Exercise> Return all of the entries below, word for word. Omit each picture.

Start of Supplied records

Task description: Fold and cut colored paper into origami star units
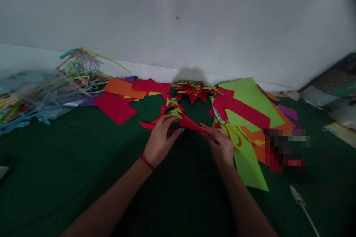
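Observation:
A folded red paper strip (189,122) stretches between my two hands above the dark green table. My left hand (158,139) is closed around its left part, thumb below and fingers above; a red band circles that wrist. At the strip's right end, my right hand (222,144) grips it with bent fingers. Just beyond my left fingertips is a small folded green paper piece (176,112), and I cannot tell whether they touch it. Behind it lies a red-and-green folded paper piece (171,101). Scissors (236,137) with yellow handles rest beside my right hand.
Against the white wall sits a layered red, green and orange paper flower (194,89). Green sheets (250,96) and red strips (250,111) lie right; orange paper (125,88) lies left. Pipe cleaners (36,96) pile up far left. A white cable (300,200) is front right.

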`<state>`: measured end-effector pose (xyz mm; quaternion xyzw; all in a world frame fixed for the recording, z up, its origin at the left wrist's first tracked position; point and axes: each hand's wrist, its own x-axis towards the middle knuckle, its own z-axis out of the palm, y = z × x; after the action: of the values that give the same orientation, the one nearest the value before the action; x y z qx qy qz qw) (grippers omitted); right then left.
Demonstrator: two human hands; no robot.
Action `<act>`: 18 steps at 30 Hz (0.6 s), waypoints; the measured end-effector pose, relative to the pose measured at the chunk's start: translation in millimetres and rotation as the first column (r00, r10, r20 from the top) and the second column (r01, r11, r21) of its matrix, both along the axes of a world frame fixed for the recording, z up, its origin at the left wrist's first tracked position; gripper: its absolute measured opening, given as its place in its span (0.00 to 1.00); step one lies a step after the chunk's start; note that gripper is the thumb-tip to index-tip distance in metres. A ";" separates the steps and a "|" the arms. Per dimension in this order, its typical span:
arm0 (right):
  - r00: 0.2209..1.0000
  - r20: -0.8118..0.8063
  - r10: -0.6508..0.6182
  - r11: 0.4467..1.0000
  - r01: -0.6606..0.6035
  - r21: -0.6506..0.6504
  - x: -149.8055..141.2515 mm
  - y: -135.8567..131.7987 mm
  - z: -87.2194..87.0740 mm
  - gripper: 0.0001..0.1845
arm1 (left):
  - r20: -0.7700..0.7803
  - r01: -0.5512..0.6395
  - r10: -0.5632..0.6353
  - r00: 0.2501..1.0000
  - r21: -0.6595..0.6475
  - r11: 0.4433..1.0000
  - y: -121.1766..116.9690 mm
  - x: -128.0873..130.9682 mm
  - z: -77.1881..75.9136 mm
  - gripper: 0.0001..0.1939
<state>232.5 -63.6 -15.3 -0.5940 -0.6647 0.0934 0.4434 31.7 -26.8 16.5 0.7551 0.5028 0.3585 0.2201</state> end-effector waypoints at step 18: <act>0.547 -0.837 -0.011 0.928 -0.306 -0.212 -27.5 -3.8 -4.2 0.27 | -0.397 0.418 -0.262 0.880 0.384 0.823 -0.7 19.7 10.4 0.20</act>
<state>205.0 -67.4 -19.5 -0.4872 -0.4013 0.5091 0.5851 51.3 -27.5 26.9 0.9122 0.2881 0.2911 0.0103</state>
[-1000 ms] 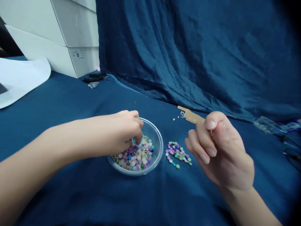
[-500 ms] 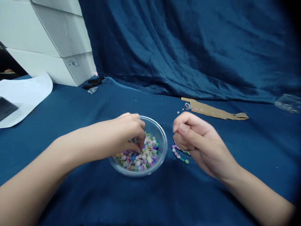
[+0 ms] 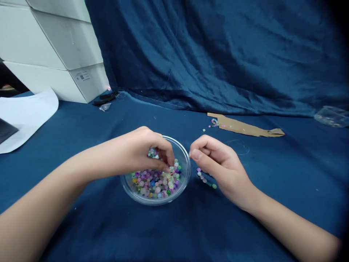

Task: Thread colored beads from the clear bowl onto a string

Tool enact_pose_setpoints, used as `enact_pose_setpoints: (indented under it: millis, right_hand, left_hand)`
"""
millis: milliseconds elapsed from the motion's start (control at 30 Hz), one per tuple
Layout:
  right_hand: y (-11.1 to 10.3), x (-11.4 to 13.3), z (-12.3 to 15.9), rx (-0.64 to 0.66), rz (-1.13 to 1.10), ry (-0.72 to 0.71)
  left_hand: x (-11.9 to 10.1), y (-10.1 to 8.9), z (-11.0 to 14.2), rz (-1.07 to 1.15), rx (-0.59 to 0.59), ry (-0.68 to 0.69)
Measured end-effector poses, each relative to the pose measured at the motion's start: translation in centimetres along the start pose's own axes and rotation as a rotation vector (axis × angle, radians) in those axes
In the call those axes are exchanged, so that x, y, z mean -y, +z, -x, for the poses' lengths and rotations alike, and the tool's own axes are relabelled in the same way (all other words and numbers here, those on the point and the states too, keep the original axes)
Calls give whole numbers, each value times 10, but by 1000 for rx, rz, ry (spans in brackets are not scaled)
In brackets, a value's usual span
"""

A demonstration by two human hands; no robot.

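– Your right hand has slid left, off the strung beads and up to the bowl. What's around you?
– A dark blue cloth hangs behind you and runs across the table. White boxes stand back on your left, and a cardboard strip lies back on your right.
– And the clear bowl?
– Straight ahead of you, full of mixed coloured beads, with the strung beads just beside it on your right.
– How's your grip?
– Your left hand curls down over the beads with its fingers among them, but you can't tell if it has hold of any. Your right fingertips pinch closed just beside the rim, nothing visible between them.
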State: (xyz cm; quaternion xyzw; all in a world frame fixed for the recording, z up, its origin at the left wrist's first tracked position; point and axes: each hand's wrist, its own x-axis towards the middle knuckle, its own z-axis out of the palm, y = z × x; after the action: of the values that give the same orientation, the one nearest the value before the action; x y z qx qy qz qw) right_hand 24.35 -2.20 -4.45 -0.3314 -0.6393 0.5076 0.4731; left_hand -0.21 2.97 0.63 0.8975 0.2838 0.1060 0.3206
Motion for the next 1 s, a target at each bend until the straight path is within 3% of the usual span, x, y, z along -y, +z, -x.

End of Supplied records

Output of the exercise>
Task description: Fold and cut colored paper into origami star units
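Observation:
A folded red paper strip (189,122) stretches between my two hands above the dark green table. My left hand (158,139) is closed around its left part, thumb below and fingers above; a red band circles that wrist. At the strip's right end, my right hand (222,144) grips it with bent fingers. Just beyond my left fingertips is a small folded green paper piece (176,112), and I cannot tell whether they touch it. Behind it lies a red-and-green folded paper piece (171,101). Scissors (236,137) with yellow handles rest beside my right hand.
Against the white wall sits a layered red, green and orange paper flower (194,89). Green sheets (250,96) and red strips (250,111) lie right; orange paper (125,88) lies left. Pipe cleaners (36,96) pile up far left. A white cable (300,200) is front right.
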
`<state>`: measured end-effector pose (xyz mm; quaternion xyzw; all in a world frame fixed for the recording, z up, its origin at the left wrist's first tracked position; point and axes: each hand's wrist, its own x-axis towards the middle knuckle, its own z-axis out of the palm, y = z × x; after the action: of the values that give the same orientation, the one nearest the value before the action; x y z qx qy qz qw) (grippers omitted); right then left.
Demonstrator: two human hands; no robot.
Action `<act>`: 18 steps at 30 Hz (0.6 s), waypoints; the measured end-effector pose, relative to the pose measured at the chunk's start: translation in millimetres and rotation as the first column (r00, r10, r20 from the top) and the second column (r01, r11, r21) of its matrix, both along the axes of a world frame fixed for the recording, z up, its origin at the left wrist's first tracked position; gripper: its absolute measured opening, given as its place in its span (0.00 to 1.00); step one lies a step after the chunk's start; note that gripper is the thumb-tip to index-tip distance in metres. A ";" separates the steps and a "|" the arms. Per dimension in this order, its typical span:
arm0 (right):
  - r00: 0.2209..1.0000
  - r20: -0.8118..0.8063
  - r10: -0.6508..0.6182
  - r11: 0.4467..1.0000
  - r01: -0.6606..0.6035
  - r21: -0.6506..0.6504
  - x: -149.8055..141.2515 mm
  - y: -135.8567..131.7987 mm
  - z: -87.2194..87.0740 mm
  - gripper: 0.0001..0.1845
arm1 (left):
  - r20: -0.7700..0.7803
  - r01: -0.5512..0.6395
  - r10: -0.5632..0.6353
  - r00: 0.2501..1.0000
  - r21: -0.6595..0.6475
  - r11: 0.4433..1.0000
  - y: -121.1766..116.9690 mm
  - x: -128.0873..130.9682 mm
  - z: -77.1881..75.9136 mm
  - gripper: 0.0001..0.1939
<state>232.5 -63.6 -15.3 -0.5940 -0.6647 0.0934 0.4434 31.7 -26.8 16.5 0.7551 0.5028 0.3585 0.2201</state> end-effector waypoints at step 18: <act>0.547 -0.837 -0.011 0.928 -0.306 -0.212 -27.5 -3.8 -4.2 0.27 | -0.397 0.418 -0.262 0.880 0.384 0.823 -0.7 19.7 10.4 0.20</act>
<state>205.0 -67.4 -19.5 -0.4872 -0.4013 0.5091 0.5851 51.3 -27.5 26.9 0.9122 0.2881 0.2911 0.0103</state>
[-1000 ms] 
[-500 ms] 
[+0 ms] 

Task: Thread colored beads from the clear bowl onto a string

Tool enact_pose_setpoints, used as `enact_pose_setpoints: (indented under it: millis, right_hand, left_hand)`
"""
millis: milliseconds elapsed from the motion's start (control at 30 Hz), one per tuple
Layout:
  right_hand: y (-11.1 to 10.3), x (-11.4 to 13.3), z (-12.3 to 15.9), rx (-0.64 to 0.66), rz (-1.13 to 1.10), ry (-0.72 to 0.71)
  left_hand: x (-11.9 to 10.1), y (-10.1 to 8.9), z (-11.0 to 14.2), rz (-1.07 to 1.15), rx (-0.59 to 0.59), ry (-0.68 to 0.69)
Measured end-effector poses, each relative to the pose measured at the motion's start: translation in centimetres along the start pose's own axes and rotation as a rotation vector (axis × angle, radians) in those axes
In the call those axes are exchanged, so that x, y, z mean -y, +z, -x, for the poses' lengths and rotations alike, and the tool's own axes are relabelled in the same way (all other words and numbers here, those on the point and the states too, keep the original axes)
Calls give whole numbers, each value times 10, but by 1000 for rx, rz, ry (spans in brackets are not scaled)
In brackets, a value's usual span
"""

A demonstration by two human hands; no robot.

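– Your right hand has slid left, off the strung beads and up to the bowl. What's around you?
– A dark blue cloth hangs behind you and runs across the table. White boxes stand back on your left, and a cardboard strip lies back on your right.
– And the clear bowl?
– Straight ahead of you, full of mixed coloured beads, with the strung beads just beside it on your right.
– How's your grip?
– Your left hand curls down over the beads with its fingers among them, but you can't tell if it has hold of any. Your right fingertips pinch closed just beside the rim, nothing visible between them.
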State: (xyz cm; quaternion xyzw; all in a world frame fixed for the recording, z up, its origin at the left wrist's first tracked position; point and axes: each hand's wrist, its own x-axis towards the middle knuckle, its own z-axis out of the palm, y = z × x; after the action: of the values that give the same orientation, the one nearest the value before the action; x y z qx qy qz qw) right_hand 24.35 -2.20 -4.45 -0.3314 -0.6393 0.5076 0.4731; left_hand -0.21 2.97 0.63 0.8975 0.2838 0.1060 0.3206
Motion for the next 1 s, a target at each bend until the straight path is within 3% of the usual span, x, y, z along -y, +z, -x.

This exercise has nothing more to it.